Taoiseach rules out UK-style loan scheme for students
Varadkar tells audience at Trinity that students should still make a contribution to their education
Taoiseach Leo Varadkar looks at a map of Dublin from 1610 with Trinity’s registrar Prof Paula Murphy and provost Dr Patrick Prendergast at an event to celebrate 425 years since TCD’s founding. Photograph: Tom Honan
Taoiseach Leo Varadkar has said while third level students should make a contribution toward their education, he could not support a system that left them repaying substantial debts.
Addressing an event celebrating 425 years since the foundation of Trinity College Dublin, his alma mater, Mr Varadkar said educational financing is “one of our great challenges” and the Government was committed to establishing a “substantial multi-annual funding base”.
In the run-up to next month’s budget, he said, recommendations of the Expert Group on Future Funding were under consideration to find a consensus approach.
One of these is for an increased contribution through the National Training Fund, made by employers of highly skilled and educated workers.
“This could potentially deliver up to an additional €200 million per annum by 2020,” Mr Varadkar said, adding that such a move would require greater involvement from industry in how the money was spent.
“And while certainly from my own point of view I think it is appropriate that students, as they do now, should make a contribution to the cost of the course that they study, from which they derive so much benefit, I certainly could not stand over an outcome that left Irish students graduating with the kind of debts that American or English students do,” he said.
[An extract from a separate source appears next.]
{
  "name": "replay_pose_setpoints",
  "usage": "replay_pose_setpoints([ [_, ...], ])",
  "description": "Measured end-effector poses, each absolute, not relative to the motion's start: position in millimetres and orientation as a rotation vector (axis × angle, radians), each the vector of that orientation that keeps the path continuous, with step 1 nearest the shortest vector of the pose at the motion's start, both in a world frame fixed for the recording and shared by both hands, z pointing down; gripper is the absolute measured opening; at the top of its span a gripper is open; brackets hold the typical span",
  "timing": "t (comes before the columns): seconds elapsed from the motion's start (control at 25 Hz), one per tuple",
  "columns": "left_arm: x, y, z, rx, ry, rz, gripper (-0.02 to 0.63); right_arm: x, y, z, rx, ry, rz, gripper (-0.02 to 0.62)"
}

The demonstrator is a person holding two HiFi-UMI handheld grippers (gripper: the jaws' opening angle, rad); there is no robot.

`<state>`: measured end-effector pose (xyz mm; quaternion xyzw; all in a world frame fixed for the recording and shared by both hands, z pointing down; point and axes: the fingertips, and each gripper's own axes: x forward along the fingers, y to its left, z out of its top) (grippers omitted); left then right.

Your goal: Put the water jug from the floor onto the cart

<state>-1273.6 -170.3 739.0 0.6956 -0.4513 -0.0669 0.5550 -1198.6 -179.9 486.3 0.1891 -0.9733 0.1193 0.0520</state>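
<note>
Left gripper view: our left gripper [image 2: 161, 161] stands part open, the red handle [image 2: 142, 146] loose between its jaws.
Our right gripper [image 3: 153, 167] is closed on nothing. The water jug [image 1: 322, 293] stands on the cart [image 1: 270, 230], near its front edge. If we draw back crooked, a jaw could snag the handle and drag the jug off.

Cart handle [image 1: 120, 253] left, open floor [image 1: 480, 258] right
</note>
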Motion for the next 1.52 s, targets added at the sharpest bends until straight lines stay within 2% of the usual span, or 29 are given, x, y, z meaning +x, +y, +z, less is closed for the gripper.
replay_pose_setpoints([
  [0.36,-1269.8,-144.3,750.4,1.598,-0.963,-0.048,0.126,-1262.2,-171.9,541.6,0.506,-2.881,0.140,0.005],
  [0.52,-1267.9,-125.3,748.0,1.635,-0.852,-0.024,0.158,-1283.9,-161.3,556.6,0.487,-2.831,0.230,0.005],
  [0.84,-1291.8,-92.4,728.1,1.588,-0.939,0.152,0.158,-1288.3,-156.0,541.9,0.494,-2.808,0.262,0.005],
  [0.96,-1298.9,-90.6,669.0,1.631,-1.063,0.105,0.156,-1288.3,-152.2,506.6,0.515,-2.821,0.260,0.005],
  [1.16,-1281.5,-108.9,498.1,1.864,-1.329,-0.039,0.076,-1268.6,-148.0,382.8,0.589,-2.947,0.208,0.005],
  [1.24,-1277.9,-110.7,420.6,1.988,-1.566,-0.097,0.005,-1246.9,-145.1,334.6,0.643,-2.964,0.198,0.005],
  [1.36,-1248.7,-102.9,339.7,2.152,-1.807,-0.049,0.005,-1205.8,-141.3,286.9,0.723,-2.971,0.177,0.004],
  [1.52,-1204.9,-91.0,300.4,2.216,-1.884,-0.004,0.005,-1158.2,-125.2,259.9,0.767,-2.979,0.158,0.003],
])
“I think it is difficult enough for young people these days to buy their first homes and pay the rent without being saddled with enormous debts in their 20s and 30s in a way that is the case in England and the United States. ”
The Taoiseach’s address opened the Trinity Symposium on its 425th anniversary, which features talks from six historians and which was described by professor of modern history David Dickson as a “sort of virtual museum” of the university’s lifespan.
Mr Varadkar is the first Trinity graduate to attain the office of Taoiseach. He began his studies, he told the gathering, 20 years ago as a “shy law student, uncertain about myself and the world”.
Framing the college’s history against modern events, he noted that “Brexit has the potential to affect every sector of education”.
“Our position is that we would like to see the Common Travel Area maintained, protecting the free movement of people and the mutually beneficial flow of students, staff and researchers.
“No matter how difficult things have been on this island, Trinity always acted as a bridge between north and south. Now, more than ever, we need bridges not borders.”
Historian Dr John Bowman said the 20th century had been its most transformative era.
“In 1900 Trinity was a ‘cold house’ for women, for Roman Catholics and for Irish nationalists,” he said. “All of that changed in the course of the 20th century, indeed by 1970 Trinity was unrecognisable from the university it had been in 1900.”
Provost and president of Trinity Dr Patrick Prendergast said a comparison even of the 1960s and 1990s showed the student body had grown, “and many more of these were women, and Catholics, and Trinity was much more embedded in national life”.